▶ [TASK DETAILS]
Only one stretch of the data below is wanted: the lines starting at the one with "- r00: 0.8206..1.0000" and ending at the one with "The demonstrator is", both included, given again exactly.

▶ [DATA EXCERPT]
----------------------------------------

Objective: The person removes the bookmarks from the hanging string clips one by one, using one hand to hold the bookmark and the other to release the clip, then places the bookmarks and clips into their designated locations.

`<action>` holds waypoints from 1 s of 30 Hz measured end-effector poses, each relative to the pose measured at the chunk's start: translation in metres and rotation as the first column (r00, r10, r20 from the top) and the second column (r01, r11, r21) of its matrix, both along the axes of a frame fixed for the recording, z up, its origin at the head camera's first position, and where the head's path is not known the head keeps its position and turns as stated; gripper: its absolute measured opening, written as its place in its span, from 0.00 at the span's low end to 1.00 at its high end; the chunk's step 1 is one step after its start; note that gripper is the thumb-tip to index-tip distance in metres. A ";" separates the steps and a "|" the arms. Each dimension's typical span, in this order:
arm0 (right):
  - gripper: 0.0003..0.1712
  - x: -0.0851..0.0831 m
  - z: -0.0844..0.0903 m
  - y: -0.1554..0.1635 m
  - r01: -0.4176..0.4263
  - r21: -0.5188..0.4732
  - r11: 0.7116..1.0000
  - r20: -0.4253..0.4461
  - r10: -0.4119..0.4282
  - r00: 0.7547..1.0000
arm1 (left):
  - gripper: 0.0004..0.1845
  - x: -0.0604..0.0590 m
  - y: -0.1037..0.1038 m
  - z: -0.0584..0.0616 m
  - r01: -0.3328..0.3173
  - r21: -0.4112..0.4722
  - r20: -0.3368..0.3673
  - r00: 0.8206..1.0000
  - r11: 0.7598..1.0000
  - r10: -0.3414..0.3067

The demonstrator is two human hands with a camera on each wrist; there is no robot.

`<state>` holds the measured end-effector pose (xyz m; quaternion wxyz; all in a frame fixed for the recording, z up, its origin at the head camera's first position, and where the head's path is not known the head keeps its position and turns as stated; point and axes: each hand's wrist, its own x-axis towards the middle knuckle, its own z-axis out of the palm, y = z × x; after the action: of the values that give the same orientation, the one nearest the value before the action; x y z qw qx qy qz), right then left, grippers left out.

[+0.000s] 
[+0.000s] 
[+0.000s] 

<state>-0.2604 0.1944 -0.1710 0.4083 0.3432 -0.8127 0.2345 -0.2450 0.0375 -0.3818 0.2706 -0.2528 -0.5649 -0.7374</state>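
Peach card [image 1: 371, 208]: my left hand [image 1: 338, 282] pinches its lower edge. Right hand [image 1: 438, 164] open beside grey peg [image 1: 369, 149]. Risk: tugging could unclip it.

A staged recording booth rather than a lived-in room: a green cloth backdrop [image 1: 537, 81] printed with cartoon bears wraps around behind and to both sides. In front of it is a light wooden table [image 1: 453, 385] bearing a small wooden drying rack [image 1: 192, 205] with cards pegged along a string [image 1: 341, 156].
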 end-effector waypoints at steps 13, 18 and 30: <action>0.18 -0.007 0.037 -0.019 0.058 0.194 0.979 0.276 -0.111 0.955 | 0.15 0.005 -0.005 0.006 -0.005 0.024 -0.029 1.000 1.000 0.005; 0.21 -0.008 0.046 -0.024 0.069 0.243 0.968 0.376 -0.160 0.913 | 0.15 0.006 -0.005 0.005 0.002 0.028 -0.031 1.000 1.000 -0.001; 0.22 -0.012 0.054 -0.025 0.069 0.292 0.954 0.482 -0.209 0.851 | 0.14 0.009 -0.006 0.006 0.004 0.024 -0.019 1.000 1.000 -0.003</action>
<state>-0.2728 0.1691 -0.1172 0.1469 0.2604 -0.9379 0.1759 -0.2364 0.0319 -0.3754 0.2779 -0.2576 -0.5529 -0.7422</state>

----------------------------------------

▶ [RESPONSE TO THIS EXERCISE]
  - r00: 0.8206..1.0000
  - r11: 0.7598..1.0000
  - r10: -0.3414..0.3067

The demonstrator is two human hands with a camera on each wrist; there is no robot.

Now the output is complete.